START EXERCISE DATA

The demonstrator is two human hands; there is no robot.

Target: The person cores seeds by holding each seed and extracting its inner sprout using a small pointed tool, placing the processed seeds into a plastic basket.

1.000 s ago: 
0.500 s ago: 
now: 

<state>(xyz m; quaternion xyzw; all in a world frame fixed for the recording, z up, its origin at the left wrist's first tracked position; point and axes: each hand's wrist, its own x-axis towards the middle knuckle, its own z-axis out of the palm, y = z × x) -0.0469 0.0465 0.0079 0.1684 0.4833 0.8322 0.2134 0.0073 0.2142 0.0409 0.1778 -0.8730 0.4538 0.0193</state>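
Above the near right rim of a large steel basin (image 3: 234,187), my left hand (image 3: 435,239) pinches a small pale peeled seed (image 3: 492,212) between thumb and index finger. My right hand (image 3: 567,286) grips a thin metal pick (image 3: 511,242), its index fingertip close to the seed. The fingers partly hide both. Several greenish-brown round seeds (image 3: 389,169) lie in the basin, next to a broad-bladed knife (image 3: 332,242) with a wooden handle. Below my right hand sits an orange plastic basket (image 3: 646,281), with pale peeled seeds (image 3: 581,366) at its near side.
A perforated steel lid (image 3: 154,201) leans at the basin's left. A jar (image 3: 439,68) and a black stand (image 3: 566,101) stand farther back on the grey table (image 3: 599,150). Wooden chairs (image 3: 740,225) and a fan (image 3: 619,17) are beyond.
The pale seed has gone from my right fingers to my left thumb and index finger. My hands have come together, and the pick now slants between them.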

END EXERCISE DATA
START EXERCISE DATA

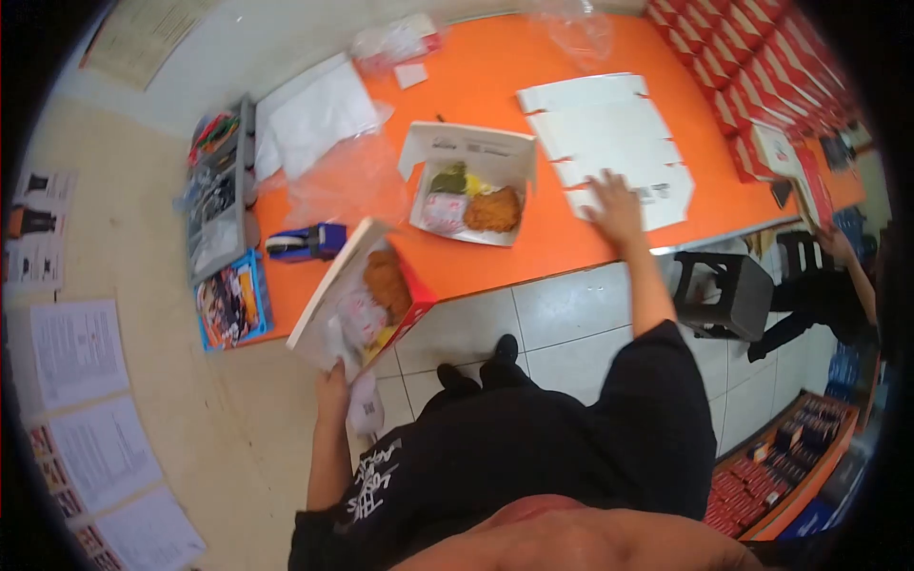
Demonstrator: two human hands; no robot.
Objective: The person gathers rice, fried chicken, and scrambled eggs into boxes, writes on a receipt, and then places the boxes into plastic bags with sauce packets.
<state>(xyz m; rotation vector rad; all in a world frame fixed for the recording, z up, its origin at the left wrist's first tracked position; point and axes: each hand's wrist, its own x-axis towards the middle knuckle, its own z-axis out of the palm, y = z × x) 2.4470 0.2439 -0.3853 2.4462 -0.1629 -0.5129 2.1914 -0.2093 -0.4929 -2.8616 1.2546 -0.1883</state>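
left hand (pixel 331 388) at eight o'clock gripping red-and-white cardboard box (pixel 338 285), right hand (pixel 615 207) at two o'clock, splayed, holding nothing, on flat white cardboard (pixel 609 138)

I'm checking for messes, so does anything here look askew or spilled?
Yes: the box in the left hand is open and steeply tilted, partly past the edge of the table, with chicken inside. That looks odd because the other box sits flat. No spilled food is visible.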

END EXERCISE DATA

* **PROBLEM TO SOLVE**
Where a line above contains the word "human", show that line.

* **TASK OUTPUT**
The demonstrator is two human hands; there is no robot.
Demonstrator: two human hands; no robot.

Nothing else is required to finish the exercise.